[Entries taken from a collection]
■ ■ ■

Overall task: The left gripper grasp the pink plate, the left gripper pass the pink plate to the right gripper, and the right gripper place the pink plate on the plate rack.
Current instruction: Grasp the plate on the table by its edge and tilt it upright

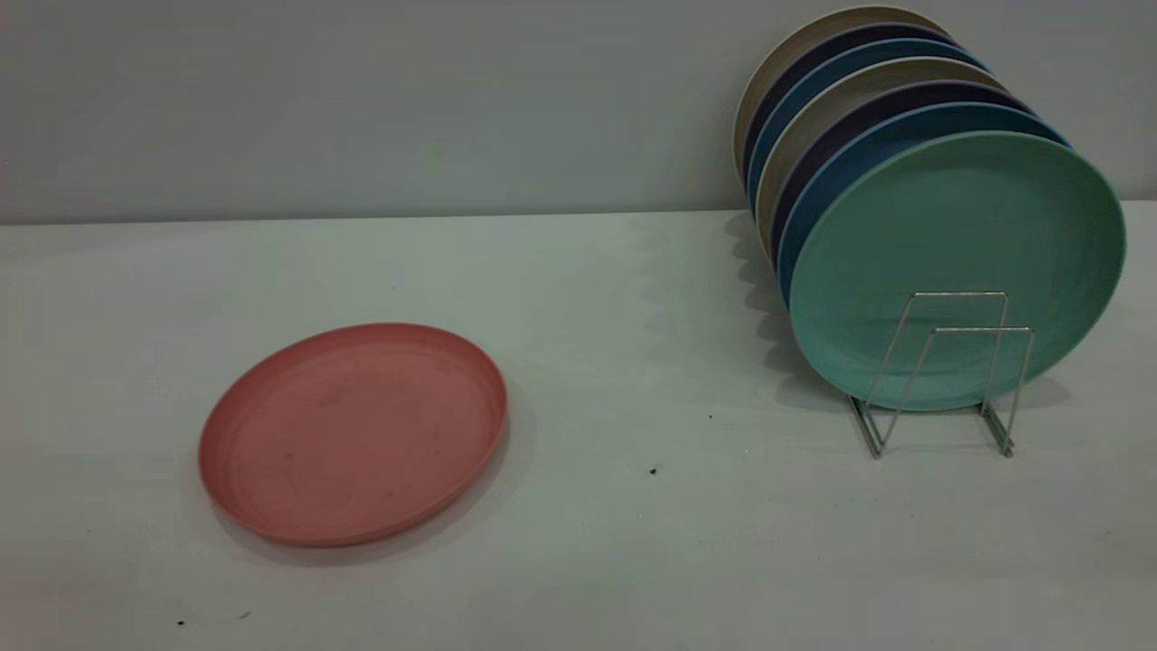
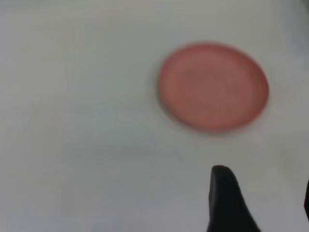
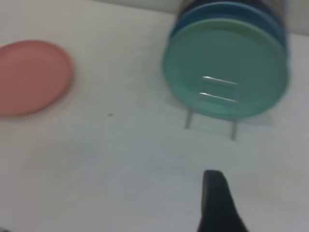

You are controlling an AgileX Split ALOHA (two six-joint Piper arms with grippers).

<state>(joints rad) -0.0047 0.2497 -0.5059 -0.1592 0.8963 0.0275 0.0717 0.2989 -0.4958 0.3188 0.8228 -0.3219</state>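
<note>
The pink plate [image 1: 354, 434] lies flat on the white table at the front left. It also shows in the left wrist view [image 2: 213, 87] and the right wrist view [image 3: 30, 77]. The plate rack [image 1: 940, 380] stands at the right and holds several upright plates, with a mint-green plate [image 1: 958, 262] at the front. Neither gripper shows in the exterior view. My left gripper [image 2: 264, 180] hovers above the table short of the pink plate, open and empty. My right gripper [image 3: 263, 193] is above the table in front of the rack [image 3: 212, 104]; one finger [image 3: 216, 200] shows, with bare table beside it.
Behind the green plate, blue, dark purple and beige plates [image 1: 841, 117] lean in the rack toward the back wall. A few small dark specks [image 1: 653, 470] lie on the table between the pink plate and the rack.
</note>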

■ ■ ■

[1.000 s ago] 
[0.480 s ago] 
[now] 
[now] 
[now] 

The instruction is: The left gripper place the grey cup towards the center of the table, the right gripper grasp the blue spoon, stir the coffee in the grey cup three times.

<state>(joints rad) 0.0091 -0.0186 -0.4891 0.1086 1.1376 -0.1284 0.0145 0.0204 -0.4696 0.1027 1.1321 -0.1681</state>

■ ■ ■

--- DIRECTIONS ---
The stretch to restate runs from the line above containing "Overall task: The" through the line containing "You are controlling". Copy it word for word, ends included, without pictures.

--- ANSWER TO THIS EXERCISE ---
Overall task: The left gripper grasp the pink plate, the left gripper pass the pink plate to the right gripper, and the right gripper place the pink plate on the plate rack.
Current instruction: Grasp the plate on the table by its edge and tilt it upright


You are controlling an AgileX Split ALOHA (two six-joint Piper arms with grippers).

This finishes the response to the exercise.